Itzel Ramos Valverde

Originally from Sinaloa, Mexico, Itzel Ramos Valverde immigrated to the United States at 8 years old. Before attending Summit Everest, she never imagined college was an option. Now, as she prepares to attend Claremont McKenna College as a QuestBridge Scholar and Sequoia Award recipient, her vision for using higher education as a tool to impact her community is clear.

In her sophomore year at Summit Everest, Itzel took a class called human rights in contemporary U.S. society, and something immediately clicked. “We had a section on immigration and I was able to talk to a lot of other immigrants, as well as hear my parents’ story,” Itzel said. “That was the moment I realized what I wanted to do. I want to work with public policy or something to do with social justice,” Itzel said.

As part of the class, offered through Everest’s Expeditions program, Itzel interviewed her peers about their backgrounds. She was surprised to learn many had a similar experience to her own. “I realized how important it is to fight for others. Before that I never really shared my immigration status but I became a lot more comfortable,” Itzel said. “My passion in activism and volunteerism is also something rooted in the human rights class.”

Itzel quickly moved her inspiration into action, founding the Human Rights Club at Everest. Together, students in the club review the Universal Declaration of Human Rights and work to protect various freedoms for people living in the United States. “For example, we’ve tried to focus on immigration and how to protect yourself against ICE,” Itzel said. “We’ve also had a project where we collected donations to take to local homeless shelters.”
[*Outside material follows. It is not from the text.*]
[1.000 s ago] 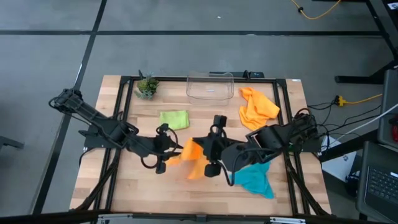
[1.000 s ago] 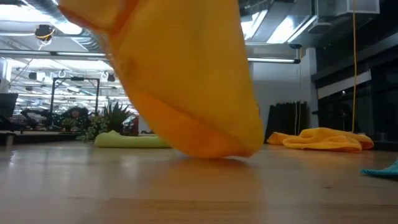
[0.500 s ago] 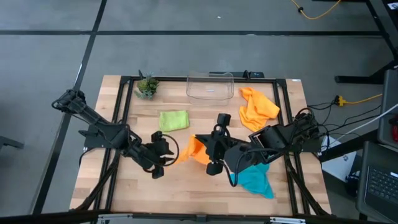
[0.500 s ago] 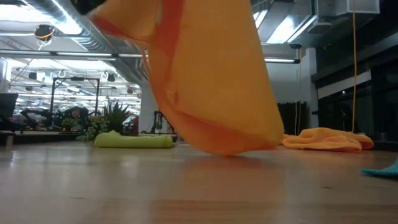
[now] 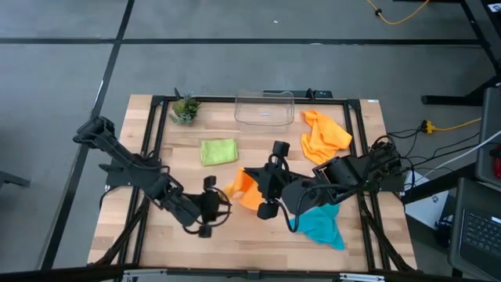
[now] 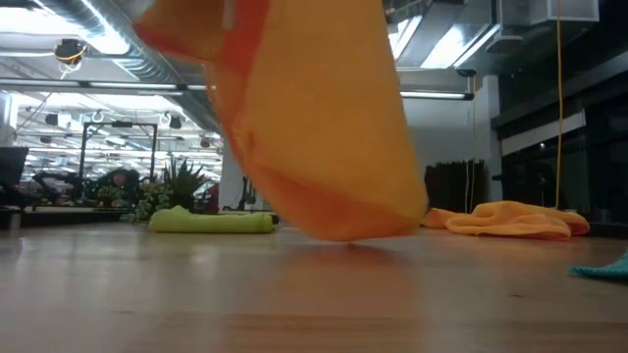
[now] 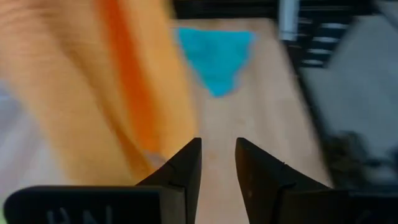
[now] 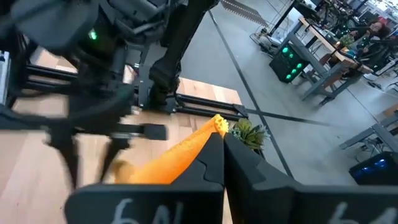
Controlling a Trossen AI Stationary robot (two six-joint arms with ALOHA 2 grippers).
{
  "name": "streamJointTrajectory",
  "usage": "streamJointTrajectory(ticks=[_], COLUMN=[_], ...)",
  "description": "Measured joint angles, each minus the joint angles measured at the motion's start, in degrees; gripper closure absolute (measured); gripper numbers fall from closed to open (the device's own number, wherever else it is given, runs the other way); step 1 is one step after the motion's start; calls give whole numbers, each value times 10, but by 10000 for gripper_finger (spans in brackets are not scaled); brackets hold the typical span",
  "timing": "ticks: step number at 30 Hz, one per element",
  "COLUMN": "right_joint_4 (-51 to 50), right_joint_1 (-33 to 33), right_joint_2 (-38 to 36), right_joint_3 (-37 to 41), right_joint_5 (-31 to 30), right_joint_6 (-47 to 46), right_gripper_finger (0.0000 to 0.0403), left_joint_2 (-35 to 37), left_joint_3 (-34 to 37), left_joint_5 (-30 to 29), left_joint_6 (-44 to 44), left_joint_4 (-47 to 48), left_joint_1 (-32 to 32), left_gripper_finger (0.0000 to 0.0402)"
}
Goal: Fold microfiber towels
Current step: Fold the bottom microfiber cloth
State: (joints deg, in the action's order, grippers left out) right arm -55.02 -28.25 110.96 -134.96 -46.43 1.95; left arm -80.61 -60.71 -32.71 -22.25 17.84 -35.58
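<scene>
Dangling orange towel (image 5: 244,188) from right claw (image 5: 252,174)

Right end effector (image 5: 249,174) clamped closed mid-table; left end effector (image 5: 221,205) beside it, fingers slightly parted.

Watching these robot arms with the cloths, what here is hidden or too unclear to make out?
- Low view: the hanging orange towel fills the frame and hides both arms; its top is cut off by the edge.
- Low view: the teal towel shows only a corner at the edge.
- Left wrist view: motion blur smears the orange towel, so its folds are unreadable.
- High view: the right gripper covers the spot where it pinches the towel.
- High view: the teal towel is partly hidden under the right arm.
</scene>
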Motion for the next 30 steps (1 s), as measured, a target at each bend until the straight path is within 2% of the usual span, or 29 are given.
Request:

Itzel’s drive to make change in her community has continued to grow outside of school. “I started volunteering at Project Read sophomore year and am still volunteering there today. I have drop-in hours for students–it’s meant to decrease illiteracy in underserved communities,” Itzel said. “I’m really passionate about educational equity.”

Her dedication to supporting students has been unwavering. In addition to Project Read, Itzel has volunteered with the Healthy Living Ambassadors Program teaching young students about health and gardening, and at the YMCA’s Camp Campbell supporting youth in confidence building.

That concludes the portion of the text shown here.